**SUPPLIED INFORMATION**

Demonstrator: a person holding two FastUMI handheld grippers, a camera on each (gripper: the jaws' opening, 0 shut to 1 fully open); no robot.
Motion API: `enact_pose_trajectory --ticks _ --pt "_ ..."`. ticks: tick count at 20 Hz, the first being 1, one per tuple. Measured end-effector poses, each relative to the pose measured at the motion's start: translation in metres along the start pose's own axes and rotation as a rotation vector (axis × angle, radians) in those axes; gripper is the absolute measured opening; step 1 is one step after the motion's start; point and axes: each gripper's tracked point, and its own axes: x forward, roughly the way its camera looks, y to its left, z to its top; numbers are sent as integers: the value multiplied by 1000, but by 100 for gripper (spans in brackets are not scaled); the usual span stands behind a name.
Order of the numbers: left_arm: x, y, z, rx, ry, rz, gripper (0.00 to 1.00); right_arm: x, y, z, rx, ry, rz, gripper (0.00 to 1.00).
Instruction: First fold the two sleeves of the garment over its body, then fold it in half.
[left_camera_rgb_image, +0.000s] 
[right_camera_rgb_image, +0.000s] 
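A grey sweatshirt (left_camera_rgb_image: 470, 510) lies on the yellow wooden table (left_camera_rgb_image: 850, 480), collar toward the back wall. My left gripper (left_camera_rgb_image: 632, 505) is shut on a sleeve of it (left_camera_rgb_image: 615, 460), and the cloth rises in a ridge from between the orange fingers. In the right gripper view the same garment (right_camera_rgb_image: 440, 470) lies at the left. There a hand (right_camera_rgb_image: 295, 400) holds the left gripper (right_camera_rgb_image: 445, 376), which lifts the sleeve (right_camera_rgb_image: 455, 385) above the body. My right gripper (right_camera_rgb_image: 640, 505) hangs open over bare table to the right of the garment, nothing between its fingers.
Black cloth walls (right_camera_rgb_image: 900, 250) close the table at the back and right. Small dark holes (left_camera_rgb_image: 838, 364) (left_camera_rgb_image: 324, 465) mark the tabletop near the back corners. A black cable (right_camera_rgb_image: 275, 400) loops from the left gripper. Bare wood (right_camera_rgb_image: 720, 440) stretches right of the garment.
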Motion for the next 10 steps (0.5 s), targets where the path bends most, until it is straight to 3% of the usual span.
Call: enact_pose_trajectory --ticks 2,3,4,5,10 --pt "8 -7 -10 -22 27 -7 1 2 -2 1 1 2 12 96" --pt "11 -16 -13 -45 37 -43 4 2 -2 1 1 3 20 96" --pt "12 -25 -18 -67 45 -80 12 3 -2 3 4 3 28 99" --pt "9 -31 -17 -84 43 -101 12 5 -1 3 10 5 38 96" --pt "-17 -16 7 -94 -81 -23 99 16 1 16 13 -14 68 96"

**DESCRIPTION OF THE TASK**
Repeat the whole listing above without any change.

**WORKED SOLUTION**
Demonstrator: a person holding two FastUMI handheld grippers, a camera on each (gripper: the jaws' opening, 0 shut to 1 fully open); no robot.
Motion API: `enact_pose_trajectory --ticks _ --pt "_ ..."`. ticks: tick count at 20 Hz, the first being 1, one per tuple. Measured end-effector poses, each relative to the pose measured at the motion's start: translation in metres along the start pose's own axes and rotation as a rotation vector (axis × angle, radians) in those axes; gripper is the absolute measured opening; step 1 is one step after the motion's start; point and axes: each gripper's tracked point, and its own axes: x forward, roughly the way its camera looks, y to its left, z to its top; numbers are sent as integers: the value multiplied by 1000, but by 100 for gripper (spans in brackets are not scaled); the usual span stands behind a name.
Order of the numbers: left_arm: x, y, z, rx, ry, rz, gripper (0.00 to 1.00); right_arm: x, y, z, rx, ry, rz, gripper (0.00 to 1.00).
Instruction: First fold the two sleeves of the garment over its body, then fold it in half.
[left_camera_rgb_image, +0.000s] 
[right_camera_rgb_image, +0.000s] 
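A grey sweatshirt (left_camera_rgb_image: 470, 510) lies on the yellow wooden table (left_camera_rgb_image: 850, 480), collar toward the back wall. My left gripper (left_camera_rgb_image: 632, 505) is shut on a sleeve of it (left_camera_rgb_image: 615, 460), and the cloth rises in a ridge from between the orange fingers. In the right gripper view the same garment (right_camera_rgb_image: 440, 470) lies at the left. There a hand (right_camera_rgb_image: 295, 400) holds the left gripper (right_camera_rgb_image: 445, 376), which lifts the sleeve (right_camera_rgb_image: 455, 385) above the body. My right gripper (right_camera_rgb_image: 640, 505) hangs open over bare table to the right of the garment, nothing between its fingers.
Black cloth walls (right_camera_rgb_image: 900, 250) close the table at the back and right. Small dark holes (left_camera_rgb_image: 838, 364) (left_camera_rgb_image: 324, 465) mark the tabletop near the back corners. A black cable (right_camera_rgb_image: 275, 400) loops from the left gripper. Bare wood (right_camera_rgb_image: 720, 440) stretches right of the garment.
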Motion for the next 10 steps (0.5 s), targets where the path bends most, until it is straight to 3% of the usual span.
Call: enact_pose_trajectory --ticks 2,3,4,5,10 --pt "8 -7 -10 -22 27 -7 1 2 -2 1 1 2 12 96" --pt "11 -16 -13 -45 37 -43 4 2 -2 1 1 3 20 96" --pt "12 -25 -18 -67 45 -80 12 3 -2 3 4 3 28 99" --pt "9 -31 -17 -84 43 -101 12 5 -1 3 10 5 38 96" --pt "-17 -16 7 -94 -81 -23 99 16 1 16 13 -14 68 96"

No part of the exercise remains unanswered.